En quelques semaines, 80 % de la population mondiale fut contaminée.
Trente pour cent moururent presque aussitôt. Les autres ne moururent pas. Pas vraiment. Leur corps se déforma peu à peu, leur peau devint grise, morte, presque pourrie. Leur odeur suffisait parfois à les repérer avant même de les voir.
Ces créatures humanoïdes furent nommées les mutés.
Ils n’étaient plus humains. Ou du moins, plus assez pour qu’on puisse encore les considérer comme tels.

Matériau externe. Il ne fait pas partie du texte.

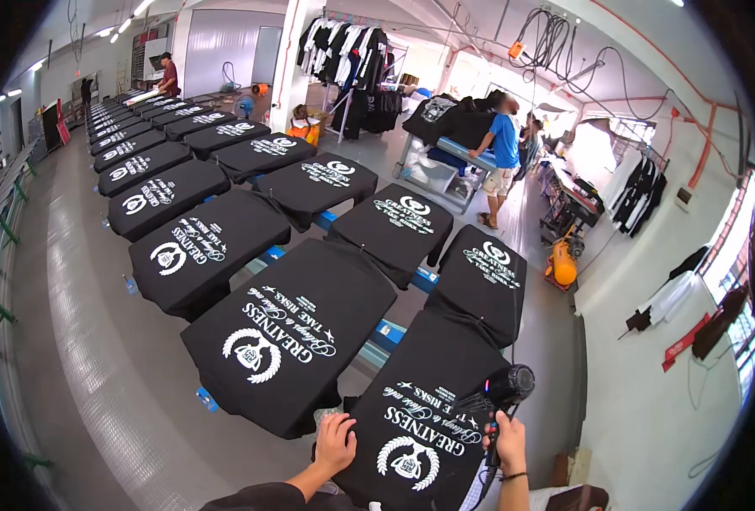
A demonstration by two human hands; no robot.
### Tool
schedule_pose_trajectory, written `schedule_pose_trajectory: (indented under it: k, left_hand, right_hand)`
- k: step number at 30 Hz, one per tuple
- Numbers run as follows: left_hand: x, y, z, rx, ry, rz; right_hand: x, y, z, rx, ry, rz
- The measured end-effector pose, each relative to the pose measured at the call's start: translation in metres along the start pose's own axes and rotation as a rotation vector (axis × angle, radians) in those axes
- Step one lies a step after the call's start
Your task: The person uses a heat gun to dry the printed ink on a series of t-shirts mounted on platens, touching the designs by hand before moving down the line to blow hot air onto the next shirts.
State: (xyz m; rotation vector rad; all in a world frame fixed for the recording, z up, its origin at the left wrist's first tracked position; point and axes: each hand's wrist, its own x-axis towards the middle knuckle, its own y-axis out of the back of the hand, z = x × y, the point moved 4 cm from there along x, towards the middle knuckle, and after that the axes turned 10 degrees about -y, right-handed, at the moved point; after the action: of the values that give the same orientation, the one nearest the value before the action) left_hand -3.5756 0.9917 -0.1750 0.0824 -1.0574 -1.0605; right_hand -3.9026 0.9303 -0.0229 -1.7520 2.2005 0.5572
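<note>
My right hand grips the handle of a black hair dryer above the right side of the nearest black T-shirt. The dryer's nozzle points left over white printed lettering. This shirt lies spread on a printing board and carries "GREATNESS" lettering and a wreath emblem. My left hand rests at the shirt's left edge, fingers loosely bent and slightly apart, with nothing visible in them. Next to it on the left lies another printed black T-shirt.
Two rows of shirt-covered boards run along a blue-edged table into the distance. A person in a blue shirt stands by a cart. An orange tank stands right, near the wall. Another person is at the far left.
</note>
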Motion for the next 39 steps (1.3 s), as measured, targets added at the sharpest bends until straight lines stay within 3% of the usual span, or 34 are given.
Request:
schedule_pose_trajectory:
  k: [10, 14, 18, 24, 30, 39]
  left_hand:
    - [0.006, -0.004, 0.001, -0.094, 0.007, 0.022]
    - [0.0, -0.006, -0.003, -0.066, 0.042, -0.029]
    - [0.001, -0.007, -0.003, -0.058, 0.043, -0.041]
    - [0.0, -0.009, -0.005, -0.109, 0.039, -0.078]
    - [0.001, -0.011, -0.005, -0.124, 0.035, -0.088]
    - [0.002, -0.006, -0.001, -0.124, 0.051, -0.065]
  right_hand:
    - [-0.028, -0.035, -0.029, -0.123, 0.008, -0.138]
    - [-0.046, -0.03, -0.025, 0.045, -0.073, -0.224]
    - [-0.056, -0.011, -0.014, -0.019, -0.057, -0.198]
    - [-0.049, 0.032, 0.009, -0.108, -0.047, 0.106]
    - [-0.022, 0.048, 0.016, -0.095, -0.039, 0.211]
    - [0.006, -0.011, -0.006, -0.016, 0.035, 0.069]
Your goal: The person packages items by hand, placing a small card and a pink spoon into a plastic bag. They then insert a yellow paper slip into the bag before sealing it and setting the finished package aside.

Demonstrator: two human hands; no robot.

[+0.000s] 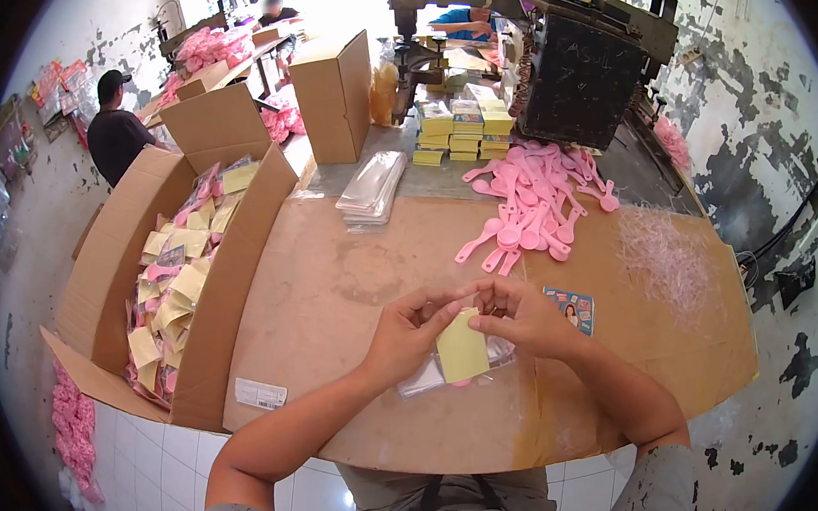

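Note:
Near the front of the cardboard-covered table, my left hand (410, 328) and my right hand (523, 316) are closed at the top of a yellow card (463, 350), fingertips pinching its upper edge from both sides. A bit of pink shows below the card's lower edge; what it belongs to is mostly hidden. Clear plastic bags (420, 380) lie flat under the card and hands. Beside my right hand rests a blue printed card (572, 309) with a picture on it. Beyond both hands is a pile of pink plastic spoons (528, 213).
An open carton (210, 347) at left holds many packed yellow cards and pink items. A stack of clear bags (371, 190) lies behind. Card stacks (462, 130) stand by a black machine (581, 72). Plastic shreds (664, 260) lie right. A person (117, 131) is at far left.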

Affamés, violents, attirés par la chair vivante, ils devinrent l’une des plus grandes menaces pour les derniers survivants. Une morsure ne signifiait pas toujours la mort immédiate. Certains mouraient en quelques heures. D’autres se transformaient à leur tour.
Les 20 % restants, ceux qui avaient échappé à la première vague, durent apprendre à survivre dans un monde vidé de ses lois.
Livrés à eux-mêmes, les survivants se regroupèrent en petites communautés plus ou moins organisées, tentant de recréer un semblant d’ordre au milieu du chaos. Mais l’instinct primaire de l’humain reprit vite le dessus. Des guerres de clans éclatèrent partout : dans les villes, les campagnes, les anciens pays et les territoires oubliés.
Les pires atrocités furent commises.
Trois ans plus tard, l’humanité avait encore été divisée par deux.
Une seule règle subsistait : survivre.